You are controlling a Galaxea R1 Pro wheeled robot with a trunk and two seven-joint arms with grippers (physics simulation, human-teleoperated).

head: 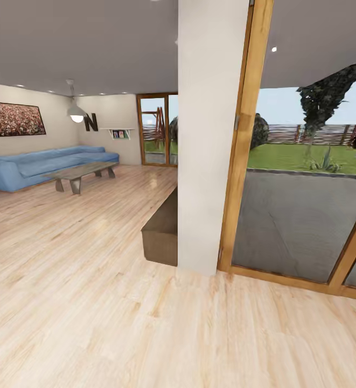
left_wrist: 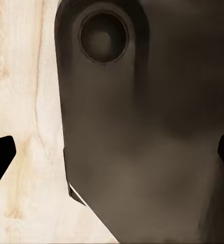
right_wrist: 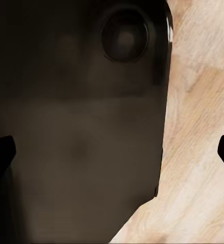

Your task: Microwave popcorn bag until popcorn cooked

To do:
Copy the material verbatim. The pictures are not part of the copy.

Answer to the exercise:
You are controlling a Galaxea R1 Pro wheeled robot with a trunk and two seven-joint arms with grippers (physics simulation, human-teleoperated).

head: 
left_wrist: 
right_wrist: 

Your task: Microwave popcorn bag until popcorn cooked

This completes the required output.